Una vez, San Teodosio regresaba de visitar al Gran Príncipe Iziaslao. El cochero, sin reconocerlo, dijo con brusquedad: “Usted, monje, siempre está de vacaciones, pero yo estoy constantemente en el trabajo. Toma mi lugar y déjame viajar en el carruaje ". El santo anciano obedeció mansamente y llevó al sirviente. Al ver cómo los nobles en el camino se inclinaban ante el monje que conducía los caballos, el sirviente se asustó, pero el santo asceta lo calmó y le ofreció  comer en el monasterio. Confiando en la ayuda de Dios, el santo no tenía una gran provisión de alimentos en el monasterio y, por lo tanto, los hermanos necesitaban el pan de cada día.
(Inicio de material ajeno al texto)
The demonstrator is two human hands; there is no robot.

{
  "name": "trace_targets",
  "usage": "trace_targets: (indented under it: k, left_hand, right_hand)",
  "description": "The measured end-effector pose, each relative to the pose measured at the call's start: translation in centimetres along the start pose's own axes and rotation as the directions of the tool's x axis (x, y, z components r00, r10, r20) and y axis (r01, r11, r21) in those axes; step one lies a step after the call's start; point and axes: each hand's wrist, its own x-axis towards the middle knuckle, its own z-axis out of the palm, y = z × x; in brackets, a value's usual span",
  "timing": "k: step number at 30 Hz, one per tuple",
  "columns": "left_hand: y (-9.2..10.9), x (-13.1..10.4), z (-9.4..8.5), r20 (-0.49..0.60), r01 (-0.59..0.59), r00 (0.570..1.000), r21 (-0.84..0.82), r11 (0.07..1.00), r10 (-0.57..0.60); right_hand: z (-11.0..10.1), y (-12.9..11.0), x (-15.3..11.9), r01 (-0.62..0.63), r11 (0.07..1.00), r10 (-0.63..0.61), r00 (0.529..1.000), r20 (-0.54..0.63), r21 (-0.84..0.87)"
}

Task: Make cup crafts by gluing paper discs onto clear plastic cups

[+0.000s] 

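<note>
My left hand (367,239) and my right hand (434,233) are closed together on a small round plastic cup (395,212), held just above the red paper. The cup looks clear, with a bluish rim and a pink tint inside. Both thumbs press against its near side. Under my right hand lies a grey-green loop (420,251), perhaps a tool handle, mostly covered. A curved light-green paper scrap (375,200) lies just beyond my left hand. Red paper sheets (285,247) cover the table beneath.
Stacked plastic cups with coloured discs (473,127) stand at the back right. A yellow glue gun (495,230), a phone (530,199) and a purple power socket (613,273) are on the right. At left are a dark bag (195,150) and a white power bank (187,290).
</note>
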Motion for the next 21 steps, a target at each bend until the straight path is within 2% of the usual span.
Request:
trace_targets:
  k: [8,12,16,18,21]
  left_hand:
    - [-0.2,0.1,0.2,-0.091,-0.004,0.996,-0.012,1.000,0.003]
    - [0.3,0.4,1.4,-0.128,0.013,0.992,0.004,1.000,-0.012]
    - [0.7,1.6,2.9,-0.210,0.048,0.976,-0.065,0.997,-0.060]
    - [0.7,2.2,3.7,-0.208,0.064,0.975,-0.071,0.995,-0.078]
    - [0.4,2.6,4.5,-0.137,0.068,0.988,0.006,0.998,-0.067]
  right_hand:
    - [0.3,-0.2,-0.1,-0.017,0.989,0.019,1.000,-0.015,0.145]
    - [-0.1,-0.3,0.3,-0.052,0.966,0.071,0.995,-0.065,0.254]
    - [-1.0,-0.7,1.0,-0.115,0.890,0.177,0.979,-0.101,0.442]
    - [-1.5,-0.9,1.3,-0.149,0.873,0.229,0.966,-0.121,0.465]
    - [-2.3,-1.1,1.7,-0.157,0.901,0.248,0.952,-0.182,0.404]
Sin embargo, a través de sus oraciones, aparecieron benefactores desconocidos en el monasterio y suplieron las necesidades de los hermanos.


A los Grandes Príncipes, especialmente a Iziaslao, les encantaba escuchar los discursos espirituales de San Teodosio. El Santo no tenía miedo de denunciar a los poderosos de este mundo. Los condenados injustamente siempre encontraban en él un defensor, y los jueces revisaban los asuntos a petición del abad. Estaba particularmente preocupado por los indigentes. Construyó un patio especial para ellos en el monasterio donde cualquier persona necesitada podía recibir comida y bebida.


Bajo Teodosio, la construcción del ‘katholikón’ se inició en honor a la Dormición de la Theotokos. También es conocido como el fundador y líder de una de las primeras bibliotecas eclesiásticas en Rusia: la Biblioteca de las la Laura de las Cuevas de Kiev.


Sintiendo la proximidad de la muerte, San Teodosio se durmió pacíficamente en el Señor en el año 1074. Fue enterrado en una cueva que cavó, donde se recluyía durante los períodos de ayuno.


Las reliquias del asceta fueron encontradas incorruptas por los hermanos del monasterio el 14 de agosto de 1091, y fue glorificado como santo en 1108. Las reliquias fueron trasladadas al katholikon principal del monasterio, que había sido consagrado en 1089 y establecido por el Santo, y se estableció una segunda fiesta anual en conmemoración de este evento.


De las obras escritas de San Teodosio, seis discursos, dos cartas al Gran Príncipe Iziaslao y una oración por todos los cristianos han sobrevivido hasta nuestros días.


La Vida de San Teodosio fue escrita por San Néstor el Cronista, discípulo del gran Abad, sólo treinta años después de su reposo, y siempre fue una de las lecturas favoritas de la nación rusa.